私がトーラーの構造的解析が必要であると感じた切っ掛けの一つは、❶トーラーをヘブライ語原典で読むという機会を得た事にありました。今から約10年前に「聖書ヘブライ語を学ぶ会」の存在を知り、参加出来た事です。全くヘブライ語は初めてでしたが、基礎から先生に教えて頂きました。文法書では得られない知識を多く教えて頂きました。徐々にヘブライ語に慣れて行くに従い、それまで得ていたユダヤに関するバラバラだった知識が徐々に有機的に結び付いていったのです。どんなにユダヤについての初見の知識に触れようと、「さもあらん!」と理解できる様になったのです。   これは貴重な体験でした。私の様な不信心者が倫理を口にする為にはユダヤ人が育んで来たトーラーを客観的に合理的に理解する必要がありましたが、ヘブライ語学習によってそれが可能となったのです。  

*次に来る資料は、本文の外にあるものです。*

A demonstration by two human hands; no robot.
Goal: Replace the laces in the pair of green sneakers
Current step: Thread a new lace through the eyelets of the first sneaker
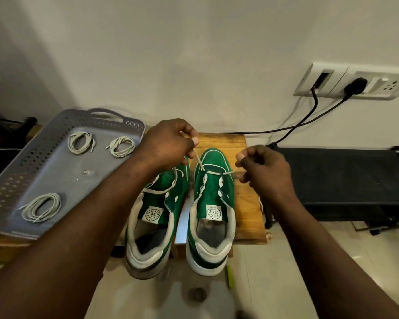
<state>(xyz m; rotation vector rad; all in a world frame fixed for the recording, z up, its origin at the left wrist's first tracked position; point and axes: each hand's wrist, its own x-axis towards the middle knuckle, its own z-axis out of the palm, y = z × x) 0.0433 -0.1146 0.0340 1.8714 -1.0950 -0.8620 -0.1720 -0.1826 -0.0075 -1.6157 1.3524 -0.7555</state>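
Both arms stretch over the right green sneaker [213, 196] on the wooden board [247, 203]. Left hand [168, 141] pinches the white lace [199, 160] taut; right hand [266, 168], fingers curled, seemingly pinches its blurred other end.

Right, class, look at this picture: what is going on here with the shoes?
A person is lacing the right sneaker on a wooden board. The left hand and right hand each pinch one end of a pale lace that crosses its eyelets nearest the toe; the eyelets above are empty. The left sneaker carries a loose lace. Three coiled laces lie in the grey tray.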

❷ トーラー(ヘブライ語聖書)の凄い処は各物語と書かれてある言葉と行間を組み立てている構造とが有機的に緊張感を持って結合している点にあります。これは現代の小説の手法にも滅多に見るものではないと思います。多分ないと思います。特に私が構造と言っているのは或る訴求点があるとすればそれを直接言葉で訴えるのではなく物語の関係の中で警告を発したり、容認したりする関係を通して訴えています。現代の論文等は抽象的単語を使用して論理的に述べるところを古代の時間進行においては即ち古代の伝承作業においては物語と物語の転換、転質を通して訴える技術を使っていると言う独自の手段を持っていると思われます。
❸「ノアの物語」や「バベルの塔」の物語は一見挿入的な物語である様に見えていたのですが、ストーリーの不連続を感じさせるところですが、さにあらずです。寧ろ必要な物語として生きている事が解ります。「ノアの物語」は宗教教団の祖形としてえがかれており、出エジプトの質的な導入の役割を作っていると言えると思います。 「バベルの塔」は神のあり方様態についての言及であり、決して神は天に居る等と言う存在ではなく人の生存の為の力の有り様を述べている事が解る物語である事が解ります。神は上の方には居ないと警告を発しているところです。更には、人間の価値観の至上のものを考察していると言う意識が垣間見えます。